### PROVIDED INFORMATION

————————

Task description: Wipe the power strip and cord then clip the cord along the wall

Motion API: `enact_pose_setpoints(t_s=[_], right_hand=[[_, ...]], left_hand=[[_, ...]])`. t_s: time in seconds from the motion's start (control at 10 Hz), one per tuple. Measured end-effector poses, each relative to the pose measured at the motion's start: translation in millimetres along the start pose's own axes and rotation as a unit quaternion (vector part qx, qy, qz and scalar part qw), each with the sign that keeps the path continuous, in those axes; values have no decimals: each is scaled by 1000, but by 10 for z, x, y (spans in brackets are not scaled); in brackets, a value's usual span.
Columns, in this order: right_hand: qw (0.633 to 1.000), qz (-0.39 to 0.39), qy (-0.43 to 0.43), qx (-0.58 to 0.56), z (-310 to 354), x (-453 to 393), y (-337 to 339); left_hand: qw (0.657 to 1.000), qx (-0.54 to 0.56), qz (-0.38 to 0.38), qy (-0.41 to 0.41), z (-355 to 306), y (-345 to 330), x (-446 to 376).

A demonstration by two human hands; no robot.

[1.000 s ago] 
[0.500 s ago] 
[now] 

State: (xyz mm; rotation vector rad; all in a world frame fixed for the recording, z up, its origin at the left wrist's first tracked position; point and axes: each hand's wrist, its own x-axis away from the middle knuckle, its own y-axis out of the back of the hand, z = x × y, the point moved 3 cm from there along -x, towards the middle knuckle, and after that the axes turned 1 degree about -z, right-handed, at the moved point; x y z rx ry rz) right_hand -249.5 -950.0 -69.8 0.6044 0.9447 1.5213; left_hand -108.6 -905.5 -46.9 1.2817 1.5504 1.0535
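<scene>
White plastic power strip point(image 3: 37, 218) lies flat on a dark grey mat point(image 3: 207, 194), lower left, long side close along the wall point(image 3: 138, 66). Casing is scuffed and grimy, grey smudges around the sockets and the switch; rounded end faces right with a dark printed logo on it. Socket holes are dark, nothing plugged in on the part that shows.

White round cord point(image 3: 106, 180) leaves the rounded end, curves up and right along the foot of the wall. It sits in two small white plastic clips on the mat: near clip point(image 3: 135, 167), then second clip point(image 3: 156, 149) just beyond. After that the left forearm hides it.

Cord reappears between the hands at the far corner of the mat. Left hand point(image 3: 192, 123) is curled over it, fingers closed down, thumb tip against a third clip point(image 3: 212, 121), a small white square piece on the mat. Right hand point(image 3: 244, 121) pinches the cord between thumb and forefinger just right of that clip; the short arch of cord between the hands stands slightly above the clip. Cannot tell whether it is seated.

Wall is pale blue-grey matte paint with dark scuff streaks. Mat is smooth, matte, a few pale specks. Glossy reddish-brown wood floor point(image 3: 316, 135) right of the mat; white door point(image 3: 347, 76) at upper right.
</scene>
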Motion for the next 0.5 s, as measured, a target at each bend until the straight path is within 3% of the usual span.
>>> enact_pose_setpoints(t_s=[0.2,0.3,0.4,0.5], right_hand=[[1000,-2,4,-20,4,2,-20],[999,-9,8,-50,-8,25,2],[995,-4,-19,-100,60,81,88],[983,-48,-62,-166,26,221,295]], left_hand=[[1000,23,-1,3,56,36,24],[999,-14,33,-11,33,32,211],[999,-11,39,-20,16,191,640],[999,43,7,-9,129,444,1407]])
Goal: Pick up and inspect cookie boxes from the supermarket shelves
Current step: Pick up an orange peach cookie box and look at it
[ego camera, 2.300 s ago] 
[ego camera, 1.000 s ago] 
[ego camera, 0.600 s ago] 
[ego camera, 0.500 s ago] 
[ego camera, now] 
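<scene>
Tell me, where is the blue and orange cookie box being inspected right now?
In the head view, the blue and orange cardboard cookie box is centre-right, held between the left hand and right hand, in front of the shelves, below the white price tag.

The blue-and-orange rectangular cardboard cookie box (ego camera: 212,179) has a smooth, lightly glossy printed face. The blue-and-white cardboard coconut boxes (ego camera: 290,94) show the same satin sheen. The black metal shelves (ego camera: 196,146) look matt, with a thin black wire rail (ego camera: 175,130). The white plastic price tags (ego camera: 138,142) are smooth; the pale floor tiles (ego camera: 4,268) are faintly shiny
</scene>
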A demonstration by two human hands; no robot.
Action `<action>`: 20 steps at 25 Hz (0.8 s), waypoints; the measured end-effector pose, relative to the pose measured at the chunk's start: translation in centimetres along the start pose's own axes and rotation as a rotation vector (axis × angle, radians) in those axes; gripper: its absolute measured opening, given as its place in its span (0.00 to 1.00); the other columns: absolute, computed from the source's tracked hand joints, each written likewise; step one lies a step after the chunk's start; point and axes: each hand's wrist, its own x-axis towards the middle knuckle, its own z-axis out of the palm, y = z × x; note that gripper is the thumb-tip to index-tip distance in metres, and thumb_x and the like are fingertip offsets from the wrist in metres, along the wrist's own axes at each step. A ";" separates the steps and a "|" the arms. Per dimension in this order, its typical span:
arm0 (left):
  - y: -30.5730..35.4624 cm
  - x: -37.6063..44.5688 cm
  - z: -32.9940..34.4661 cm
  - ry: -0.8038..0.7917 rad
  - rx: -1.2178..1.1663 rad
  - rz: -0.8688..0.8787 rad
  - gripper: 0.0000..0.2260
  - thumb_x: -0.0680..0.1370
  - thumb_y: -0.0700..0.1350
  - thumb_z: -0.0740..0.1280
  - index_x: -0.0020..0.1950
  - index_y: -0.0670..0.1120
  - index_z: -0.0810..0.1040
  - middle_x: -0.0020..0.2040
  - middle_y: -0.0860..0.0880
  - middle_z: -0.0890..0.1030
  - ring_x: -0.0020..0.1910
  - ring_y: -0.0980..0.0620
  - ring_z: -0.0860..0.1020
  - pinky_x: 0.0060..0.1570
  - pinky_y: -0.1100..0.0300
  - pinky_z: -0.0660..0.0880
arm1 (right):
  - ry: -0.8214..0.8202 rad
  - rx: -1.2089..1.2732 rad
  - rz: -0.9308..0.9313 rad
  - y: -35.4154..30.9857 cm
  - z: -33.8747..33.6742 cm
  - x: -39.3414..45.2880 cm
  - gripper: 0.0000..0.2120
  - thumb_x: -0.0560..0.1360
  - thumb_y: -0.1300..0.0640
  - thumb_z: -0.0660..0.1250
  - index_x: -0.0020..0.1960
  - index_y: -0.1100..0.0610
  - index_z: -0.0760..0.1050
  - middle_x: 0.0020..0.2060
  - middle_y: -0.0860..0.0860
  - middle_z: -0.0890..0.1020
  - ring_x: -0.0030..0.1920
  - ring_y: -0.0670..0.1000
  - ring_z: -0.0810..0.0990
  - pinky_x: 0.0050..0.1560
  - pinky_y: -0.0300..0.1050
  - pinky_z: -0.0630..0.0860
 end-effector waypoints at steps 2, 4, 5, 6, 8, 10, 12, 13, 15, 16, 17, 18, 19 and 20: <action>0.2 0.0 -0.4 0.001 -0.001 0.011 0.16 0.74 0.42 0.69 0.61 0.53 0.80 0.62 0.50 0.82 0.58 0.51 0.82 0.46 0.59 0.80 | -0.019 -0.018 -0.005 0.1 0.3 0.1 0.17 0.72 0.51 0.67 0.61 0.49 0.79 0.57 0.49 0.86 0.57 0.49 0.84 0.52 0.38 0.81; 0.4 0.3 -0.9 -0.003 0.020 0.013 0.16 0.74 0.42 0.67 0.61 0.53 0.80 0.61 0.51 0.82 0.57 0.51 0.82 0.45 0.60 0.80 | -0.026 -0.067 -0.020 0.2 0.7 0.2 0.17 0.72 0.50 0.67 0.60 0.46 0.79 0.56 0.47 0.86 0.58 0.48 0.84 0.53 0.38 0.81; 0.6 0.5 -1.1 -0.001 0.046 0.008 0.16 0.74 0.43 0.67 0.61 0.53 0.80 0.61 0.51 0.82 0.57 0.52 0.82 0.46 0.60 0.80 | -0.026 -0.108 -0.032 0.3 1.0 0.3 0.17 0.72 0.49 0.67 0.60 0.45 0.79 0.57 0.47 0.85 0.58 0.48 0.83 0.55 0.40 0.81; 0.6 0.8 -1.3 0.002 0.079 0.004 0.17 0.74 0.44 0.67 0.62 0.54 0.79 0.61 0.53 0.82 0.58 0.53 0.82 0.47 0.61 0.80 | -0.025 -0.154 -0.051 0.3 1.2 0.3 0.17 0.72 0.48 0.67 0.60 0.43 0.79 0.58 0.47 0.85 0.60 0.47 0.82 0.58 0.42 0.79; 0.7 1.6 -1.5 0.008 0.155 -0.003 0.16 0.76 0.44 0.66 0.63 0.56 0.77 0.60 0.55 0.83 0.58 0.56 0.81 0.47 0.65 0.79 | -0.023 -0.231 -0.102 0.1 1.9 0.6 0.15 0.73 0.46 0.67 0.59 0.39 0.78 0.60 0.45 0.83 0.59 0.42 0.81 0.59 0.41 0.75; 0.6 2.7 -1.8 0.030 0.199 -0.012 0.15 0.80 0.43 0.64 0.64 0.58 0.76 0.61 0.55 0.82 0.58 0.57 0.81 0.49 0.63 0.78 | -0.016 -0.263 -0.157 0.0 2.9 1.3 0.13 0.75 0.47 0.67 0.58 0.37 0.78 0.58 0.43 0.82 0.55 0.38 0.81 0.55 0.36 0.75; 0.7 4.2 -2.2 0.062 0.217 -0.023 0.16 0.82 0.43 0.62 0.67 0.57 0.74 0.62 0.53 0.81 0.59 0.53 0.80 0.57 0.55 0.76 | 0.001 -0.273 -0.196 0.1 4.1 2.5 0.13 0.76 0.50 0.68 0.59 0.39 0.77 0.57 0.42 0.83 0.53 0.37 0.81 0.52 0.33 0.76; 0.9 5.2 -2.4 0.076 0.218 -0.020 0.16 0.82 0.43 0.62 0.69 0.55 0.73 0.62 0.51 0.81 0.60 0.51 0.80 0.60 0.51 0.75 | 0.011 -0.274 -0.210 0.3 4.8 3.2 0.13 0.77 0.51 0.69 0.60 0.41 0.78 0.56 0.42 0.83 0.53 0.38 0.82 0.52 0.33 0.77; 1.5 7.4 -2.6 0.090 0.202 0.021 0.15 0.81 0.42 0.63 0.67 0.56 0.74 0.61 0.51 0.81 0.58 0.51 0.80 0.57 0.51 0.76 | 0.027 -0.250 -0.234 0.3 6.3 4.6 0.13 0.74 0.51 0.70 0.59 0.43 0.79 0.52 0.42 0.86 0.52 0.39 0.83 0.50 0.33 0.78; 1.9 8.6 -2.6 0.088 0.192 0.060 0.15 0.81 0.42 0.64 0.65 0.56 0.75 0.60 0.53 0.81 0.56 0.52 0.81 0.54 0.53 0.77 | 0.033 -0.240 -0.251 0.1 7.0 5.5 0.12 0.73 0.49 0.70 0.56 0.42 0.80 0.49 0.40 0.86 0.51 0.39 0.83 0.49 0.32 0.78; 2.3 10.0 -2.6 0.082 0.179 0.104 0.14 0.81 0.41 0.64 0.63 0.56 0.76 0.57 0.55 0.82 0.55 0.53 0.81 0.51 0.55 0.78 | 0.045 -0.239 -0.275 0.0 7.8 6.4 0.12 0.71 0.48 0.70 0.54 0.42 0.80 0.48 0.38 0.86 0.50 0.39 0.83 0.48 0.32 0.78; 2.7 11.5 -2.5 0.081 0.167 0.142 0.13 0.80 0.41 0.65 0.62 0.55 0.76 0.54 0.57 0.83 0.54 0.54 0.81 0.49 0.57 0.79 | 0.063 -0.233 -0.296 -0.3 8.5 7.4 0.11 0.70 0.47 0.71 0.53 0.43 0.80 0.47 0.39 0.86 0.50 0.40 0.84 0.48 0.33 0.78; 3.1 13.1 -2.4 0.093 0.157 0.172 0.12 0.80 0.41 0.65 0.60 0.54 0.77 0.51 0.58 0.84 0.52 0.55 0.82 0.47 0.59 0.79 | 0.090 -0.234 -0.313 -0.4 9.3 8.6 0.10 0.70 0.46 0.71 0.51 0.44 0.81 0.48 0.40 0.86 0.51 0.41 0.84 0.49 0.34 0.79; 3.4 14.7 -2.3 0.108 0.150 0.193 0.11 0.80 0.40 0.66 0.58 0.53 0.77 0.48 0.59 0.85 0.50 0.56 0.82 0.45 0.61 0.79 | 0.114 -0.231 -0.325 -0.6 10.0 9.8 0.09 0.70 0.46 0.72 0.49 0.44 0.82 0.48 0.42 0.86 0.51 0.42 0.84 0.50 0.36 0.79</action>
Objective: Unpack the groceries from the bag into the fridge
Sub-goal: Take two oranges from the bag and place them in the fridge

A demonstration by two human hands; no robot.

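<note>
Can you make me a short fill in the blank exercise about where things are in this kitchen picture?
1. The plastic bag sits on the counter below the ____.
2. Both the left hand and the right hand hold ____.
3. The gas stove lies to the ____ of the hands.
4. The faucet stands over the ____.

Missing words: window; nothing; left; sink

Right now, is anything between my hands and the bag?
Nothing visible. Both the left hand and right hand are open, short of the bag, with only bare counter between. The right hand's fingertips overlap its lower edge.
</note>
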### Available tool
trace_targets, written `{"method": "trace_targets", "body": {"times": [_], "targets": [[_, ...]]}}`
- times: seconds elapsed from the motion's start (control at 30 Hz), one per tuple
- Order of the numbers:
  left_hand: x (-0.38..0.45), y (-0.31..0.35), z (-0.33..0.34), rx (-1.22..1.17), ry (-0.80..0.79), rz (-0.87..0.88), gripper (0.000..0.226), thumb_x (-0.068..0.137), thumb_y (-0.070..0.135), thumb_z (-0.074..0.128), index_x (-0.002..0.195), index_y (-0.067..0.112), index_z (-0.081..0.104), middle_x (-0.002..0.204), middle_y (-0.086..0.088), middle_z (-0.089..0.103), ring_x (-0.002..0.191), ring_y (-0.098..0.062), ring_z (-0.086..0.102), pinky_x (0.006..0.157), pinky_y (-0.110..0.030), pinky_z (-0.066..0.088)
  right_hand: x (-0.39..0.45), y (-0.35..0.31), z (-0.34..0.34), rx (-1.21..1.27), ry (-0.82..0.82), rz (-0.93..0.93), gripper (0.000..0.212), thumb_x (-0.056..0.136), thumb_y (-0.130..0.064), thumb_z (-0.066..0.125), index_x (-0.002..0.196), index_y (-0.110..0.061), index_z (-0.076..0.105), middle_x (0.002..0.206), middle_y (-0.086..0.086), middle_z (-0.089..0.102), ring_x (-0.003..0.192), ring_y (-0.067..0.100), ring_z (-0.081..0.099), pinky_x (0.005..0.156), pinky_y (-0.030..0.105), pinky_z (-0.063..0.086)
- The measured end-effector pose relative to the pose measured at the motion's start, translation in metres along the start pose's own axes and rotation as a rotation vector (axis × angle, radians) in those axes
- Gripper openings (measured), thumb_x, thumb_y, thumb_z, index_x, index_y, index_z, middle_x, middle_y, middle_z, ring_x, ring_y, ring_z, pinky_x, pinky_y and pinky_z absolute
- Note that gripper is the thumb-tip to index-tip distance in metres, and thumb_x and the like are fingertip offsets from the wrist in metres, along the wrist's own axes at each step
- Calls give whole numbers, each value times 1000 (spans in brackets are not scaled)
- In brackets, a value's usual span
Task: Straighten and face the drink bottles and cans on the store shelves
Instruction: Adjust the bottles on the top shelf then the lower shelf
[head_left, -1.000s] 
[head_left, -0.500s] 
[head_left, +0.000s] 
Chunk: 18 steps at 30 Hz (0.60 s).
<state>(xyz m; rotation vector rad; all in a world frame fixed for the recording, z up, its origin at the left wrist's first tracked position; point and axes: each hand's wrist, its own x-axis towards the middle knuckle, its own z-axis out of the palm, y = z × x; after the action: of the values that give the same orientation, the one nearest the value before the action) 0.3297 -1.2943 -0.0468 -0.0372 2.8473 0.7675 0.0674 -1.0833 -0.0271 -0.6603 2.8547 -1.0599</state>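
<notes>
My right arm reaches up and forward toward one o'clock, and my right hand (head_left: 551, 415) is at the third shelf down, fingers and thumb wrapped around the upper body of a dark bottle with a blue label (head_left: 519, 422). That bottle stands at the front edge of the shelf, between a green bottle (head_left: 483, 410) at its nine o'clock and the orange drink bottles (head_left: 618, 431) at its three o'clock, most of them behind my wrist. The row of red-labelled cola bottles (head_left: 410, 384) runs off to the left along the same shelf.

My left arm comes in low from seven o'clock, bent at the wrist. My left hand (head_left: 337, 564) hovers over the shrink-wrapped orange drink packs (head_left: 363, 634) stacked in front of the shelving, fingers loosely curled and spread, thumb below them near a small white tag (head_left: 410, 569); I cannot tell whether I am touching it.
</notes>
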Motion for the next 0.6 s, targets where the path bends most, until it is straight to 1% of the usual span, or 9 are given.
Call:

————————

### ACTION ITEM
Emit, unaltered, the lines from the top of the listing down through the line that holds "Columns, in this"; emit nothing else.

### RESULT FOR THIS TASK
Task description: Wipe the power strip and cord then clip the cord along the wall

Motion API: `enact_pose_setpoints(t_s=[_], right_hand=[[_, ...]], left_hand=[[_, ...]])`. t_s: time in seconds from the motion's start (control at 10 Hz), one per tuple. Measured end-effector poses, each relative to the pose measured at the motion's start: translation in millimetres along the start pose's own axes and rotation as a unit quaternion (vector part qx, qy, qz and scalar part qw), each with the sign that keeps the path continuous, in those axes; values have no decimals: each is scaled by 1000, but by 10 for z, x, y (spans in brackets are not scaled); in brackets, a value's usual span.
Columns, in this order: right_hand: qw (0.633 to 1.000), qz (-0.39 to 0.39), qy (-0.43 to 0.43), qx (-0.58 to 0.56), z (-310 to 354), x (-453 to 393), y (-337 to 339); left_hand: qw (0.657 to 1.000), qx (-0.54 to 0.56), qz (-0.38 to 0.38), qy (-0.41 to 0.41), z (-355 to 306), y (-345 to 330), x (-446 to 376).

There is no more output to give.